VISE / README.md

Add arXiv paper link

2fc58ec verified 9 days ago

3.95 kB

	---
	base_model: Qwen/Qwen3-VL-2B-Instruct
	base_model_relation: adapter
	library_name: peft
	pipeline_tag: image-text-to-text
	license: apache-2.0
	language:
	- en
	tags:
	- lora
	- peft
	- vise
	- self-evolving
	- multimodal
	- vision-language
	- lmm
	- visual-grounding
	- image-captioning
	- qwen3-vl
	- unsupervised
	---

	# VISE: Visual Invariance Self-Evolution

	This is the VISE LoRA adapter for `Qwen/Qwen3-VL-2B-Instruct`, from our paper
	[Paying More Attention to Visual Tokens in Self-Evolving Large Multimodal Models](https://arxiv.org/abs/2606.27373).

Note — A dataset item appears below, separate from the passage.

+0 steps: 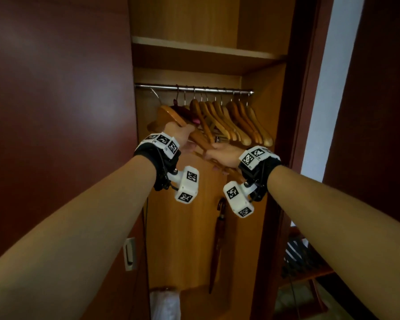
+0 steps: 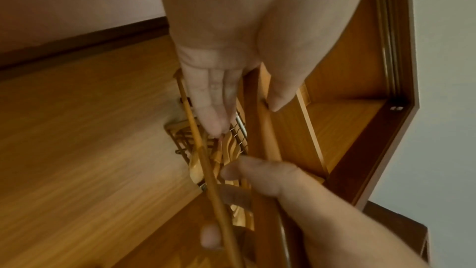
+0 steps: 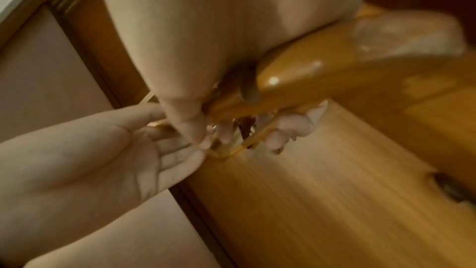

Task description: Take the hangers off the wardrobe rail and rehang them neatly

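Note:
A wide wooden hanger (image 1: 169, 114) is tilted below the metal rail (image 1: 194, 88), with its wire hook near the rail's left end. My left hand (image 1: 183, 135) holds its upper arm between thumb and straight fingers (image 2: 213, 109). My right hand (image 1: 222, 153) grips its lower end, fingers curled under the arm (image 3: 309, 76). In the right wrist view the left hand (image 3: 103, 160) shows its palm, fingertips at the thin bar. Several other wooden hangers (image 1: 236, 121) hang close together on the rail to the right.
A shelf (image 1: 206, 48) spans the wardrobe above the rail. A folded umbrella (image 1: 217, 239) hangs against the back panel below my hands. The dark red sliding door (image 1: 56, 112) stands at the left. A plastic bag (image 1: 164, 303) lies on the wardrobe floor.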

	VISE is a purely unsupervised, single-model self-evolving framework. Instead of
	optimizing answer agreement like prior self-evolving LMMs, it strengthens the
	model's visual conditioning, which is how much the decoder actually attends to the
	image while it generates. We train on raw, unlabeled images with no captions,
	bounding boxes, labels, external reward models, or specialist roles, using two
	invariance rewards computed from the model's own predictions:

	- Geometric invariance: rewards consistent localization of the same object
	under a known spatial transform (affine, crop, or flip).
	- Semantic invariance: blurs ("ghosts") the predicted region and rewards the
	model only if it judges the object visible before ghosting and not visible after.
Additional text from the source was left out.